Las mesetas en la pérdida de peso son una parte normal y esperada del proceso con GLP-1, incluso cuando se está haciendo todo “bien”. Los medicamentos con GLP-1, como el semaglutido y el tirzepatido, actúan reduciendo el apetito, disminuyendo la ingesta calórica, mejorando la sensibilidad a la insulina y regulando las señales de hambre. Aunque estos mecanismos producen una pérdida de peso constante al principio, el cuerpo acaba adaptándose, lo que provoca estancamientos temporales. Comprender por qué se producen los estancamientos y cómo superarlos puede ayudarle a mantener la motivación y seguir por el buen camino.
Las mesetas se producen por varias razones. A medida que se pierde peso, el cuerpo necesita menos calorías para funcionar. Este ajuste metabólico natural significa que el déficit que provocó la pérdida de peso al principio puede que ya no sea suficiente para continuar con ella. Además, los usuarios de GLP-1 suelen reducir involuntariamente la ingesta de proteínas debido a la supresión del apetito, lo que puede ralentizar el metabolismo y reducir la masa muscular, lo que afecta aún más a la quema de calorías. Los cambios hormonales, el estrés, la deshidratación, la falta de sueño y las comidas irregulares también pueden contribuir a ralentizar el progreso. Incluso los cambios en la digestión, como el vaciamiento gástrico lento, pueden afectar temporalmente a la báscula.
Para superar un estancamiento es necesario realizar pequeños cambios estratégicos. Aumentar la ingesta de proteínas es uno de los métodos más eficaces. Intenta incluir proteínas en todas las comidas para preservar la masa muscular, acelerar el metabolismo y mantener el apetito bajo control. Añadir tan solo dos sesiones de entrenamiento de fuerza a la semana puede mejorar considerablemente la pérdida de grasa y reactivar el progreso al aumentar la masa muscular. La hidratación también es importante: beber suficiente agua ayuda a regular la digestión, favorece el control del apetito y mejora la función metabólica.

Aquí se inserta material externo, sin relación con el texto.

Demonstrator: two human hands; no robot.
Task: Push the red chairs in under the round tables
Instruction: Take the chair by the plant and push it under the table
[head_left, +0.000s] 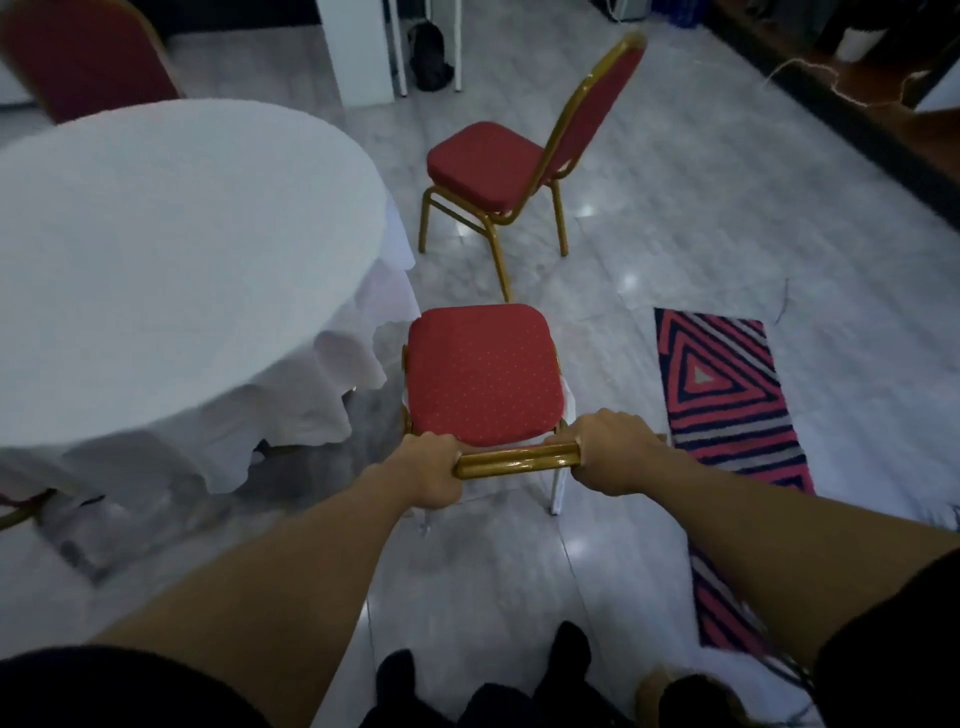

A veces, simplemente ajustar los horarios de las comidas puede ayudar. Comer tres comidas equilibradas en lugar de picar durante todo el día favorece una mayor estabilidad del azúcar en sangre y evita comer en exceso. Llevar un registro de lo que comes durante unos días también puede revelar calorías ocultas o patrones que no sabías que estaban afectando a tus resultados.
Las victorias que no se reflejan en la báscula son igualmente importantes durante una meseta. Muchos usuarios de GLP-1 siguen perdiendo centímetros, incluso cuando la báscula se estanca. Controlar las medidas, las fotos, cómo te queda la ropa y tus niveles de energía puede tranquilizarte y confirmarte que tu cuerpo sigue cambiando.
Por último, la paciencia es fundamental. Los estancamientos suelen resolverse por sí solos siempre y cuando se mantenga la constancia. Los medicamentos GLP-1 están diseñados para favorecer la pérdida de peso a largo plazo, y los estancamientos temporales no significan que el medicamento haya dejado de funcionar. Con algunos ajustes estratégicos, la mayoría de las personas superan los estancamientos y continúan avanzando hacia sus objetivos.